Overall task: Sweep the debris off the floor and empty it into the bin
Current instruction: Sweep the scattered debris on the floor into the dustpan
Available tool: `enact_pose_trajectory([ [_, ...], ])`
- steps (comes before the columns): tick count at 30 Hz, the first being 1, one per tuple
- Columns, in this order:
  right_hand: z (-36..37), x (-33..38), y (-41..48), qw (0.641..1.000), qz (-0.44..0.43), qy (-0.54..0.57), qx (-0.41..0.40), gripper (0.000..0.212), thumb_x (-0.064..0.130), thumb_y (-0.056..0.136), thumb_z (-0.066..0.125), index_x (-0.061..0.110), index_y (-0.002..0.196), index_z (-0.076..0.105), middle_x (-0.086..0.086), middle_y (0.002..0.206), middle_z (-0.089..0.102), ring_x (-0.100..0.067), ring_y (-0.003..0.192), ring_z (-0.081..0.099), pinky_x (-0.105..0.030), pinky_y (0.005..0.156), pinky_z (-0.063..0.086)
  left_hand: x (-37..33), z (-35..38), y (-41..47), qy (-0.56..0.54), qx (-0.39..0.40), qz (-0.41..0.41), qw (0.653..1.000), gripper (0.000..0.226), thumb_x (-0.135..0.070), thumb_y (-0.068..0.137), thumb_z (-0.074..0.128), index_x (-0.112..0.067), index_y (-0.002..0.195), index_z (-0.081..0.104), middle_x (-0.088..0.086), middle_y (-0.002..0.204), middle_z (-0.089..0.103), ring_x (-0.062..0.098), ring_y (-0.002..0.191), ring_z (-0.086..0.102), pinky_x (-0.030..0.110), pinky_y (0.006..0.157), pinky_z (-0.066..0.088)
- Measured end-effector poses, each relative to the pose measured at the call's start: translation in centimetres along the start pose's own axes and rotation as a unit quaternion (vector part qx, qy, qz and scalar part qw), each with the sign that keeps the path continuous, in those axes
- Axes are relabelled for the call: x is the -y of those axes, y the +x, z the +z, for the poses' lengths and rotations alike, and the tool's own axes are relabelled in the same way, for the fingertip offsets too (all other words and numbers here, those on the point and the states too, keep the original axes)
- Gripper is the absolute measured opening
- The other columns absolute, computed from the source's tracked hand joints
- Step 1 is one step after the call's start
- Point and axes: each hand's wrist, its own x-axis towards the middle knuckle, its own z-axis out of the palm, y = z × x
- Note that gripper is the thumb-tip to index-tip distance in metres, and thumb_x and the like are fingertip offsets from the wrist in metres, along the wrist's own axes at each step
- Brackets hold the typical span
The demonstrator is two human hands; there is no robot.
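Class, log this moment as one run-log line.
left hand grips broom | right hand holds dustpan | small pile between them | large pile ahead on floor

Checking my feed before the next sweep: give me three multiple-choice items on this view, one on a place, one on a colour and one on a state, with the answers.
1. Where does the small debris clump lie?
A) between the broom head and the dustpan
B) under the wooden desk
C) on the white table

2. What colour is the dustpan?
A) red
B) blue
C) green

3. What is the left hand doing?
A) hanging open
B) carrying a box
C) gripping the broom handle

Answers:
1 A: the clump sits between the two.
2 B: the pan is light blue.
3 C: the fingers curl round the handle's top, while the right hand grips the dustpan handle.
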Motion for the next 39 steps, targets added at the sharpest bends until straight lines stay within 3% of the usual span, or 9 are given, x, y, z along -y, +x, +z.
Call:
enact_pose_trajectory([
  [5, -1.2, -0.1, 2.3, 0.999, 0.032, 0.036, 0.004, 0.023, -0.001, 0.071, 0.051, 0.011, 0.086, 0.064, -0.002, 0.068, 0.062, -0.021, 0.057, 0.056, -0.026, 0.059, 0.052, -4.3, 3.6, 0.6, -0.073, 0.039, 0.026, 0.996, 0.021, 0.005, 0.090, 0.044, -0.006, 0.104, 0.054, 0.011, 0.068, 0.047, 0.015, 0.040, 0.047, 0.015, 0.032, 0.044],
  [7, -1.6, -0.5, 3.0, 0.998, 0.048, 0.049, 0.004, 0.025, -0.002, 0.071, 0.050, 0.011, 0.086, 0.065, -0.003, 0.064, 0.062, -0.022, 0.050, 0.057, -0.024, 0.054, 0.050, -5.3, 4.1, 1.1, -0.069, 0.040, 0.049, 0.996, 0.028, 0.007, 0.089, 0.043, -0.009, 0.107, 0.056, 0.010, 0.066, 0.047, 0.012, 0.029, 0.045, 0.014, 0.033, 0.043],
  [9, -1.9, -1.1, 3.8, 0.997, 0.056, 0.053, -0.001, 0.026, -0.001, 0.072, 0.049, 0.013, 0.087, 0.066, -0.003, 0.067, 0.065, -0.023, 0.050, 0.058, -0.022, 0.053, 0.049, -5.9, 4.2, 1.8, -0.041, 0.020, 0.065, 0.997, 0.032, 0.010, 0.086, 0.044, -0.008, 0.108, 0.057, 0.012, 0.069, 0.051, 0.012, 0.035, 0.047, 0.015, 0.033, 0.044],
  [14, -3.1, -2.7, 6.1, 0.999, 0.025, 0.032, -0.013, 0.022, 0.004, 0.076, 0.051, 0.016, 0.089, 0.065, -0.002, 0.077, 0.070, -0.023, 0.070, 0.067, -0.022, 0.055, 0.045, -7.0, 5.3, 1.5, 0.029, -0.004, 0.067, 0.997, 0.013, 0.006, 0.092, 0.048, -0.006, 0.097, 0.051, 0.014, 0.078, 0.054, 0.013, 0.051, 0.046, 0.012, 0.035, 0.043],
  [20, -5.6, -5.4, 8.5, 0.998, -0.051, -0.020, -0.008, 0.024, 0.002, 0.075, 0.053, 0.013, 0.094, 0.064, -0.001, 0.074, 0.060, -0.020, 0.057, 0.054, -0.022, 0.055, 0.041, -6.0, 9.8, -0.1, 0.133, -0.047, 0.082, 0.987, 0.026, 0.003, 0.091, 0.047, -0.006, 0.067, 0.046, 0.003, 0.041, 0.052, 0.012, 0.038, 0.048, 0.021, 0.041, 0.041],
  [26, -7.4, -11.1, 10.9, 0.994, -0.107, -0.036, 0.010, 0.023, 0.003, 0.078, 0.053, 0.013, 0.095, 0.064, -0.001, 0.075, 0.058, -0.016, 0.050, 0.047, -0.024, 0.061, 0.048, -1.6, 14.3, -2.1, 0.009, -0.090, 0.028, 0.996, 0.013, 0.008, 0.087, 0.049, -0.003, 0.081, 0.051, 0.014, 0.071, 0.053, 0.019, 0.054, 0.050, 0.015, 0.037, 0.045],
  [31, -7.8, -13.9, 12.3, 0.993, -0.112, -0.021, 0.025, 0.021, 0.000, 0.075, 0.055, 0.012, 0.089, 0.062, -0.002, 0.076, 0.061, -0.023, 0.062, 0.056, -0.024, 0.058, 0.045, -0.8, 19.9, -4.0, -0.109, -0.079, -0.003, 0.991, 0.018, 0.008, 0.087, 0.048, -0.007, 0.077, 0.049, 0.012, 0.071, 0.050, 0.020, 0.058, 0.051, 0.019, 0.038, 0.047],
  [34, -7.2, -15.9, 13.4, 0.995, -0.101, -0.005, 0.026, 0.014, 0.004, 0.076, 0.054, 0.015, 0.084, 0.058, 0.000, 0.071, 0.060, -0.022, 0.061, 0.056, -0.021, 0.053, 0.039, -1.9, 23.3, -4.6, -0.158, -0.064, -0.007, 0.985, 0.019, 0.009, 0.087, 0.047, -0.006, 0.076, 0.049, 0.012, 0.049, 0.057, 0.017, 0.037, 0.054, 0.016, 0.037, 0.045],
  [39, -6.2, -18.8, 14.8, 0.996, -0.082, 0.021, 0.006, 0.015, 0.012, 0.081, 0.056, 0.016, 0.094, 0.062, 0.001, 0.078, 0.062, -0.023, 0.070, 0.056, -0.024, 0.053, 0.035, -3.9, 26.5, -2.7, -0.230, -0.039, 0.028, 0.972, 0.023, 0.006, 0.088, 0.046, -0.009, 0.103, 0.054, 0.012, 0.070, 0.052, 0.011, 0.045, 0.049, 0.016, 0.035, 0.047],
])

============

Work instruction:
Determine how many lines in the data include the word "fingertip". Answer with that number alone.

Answer below:
2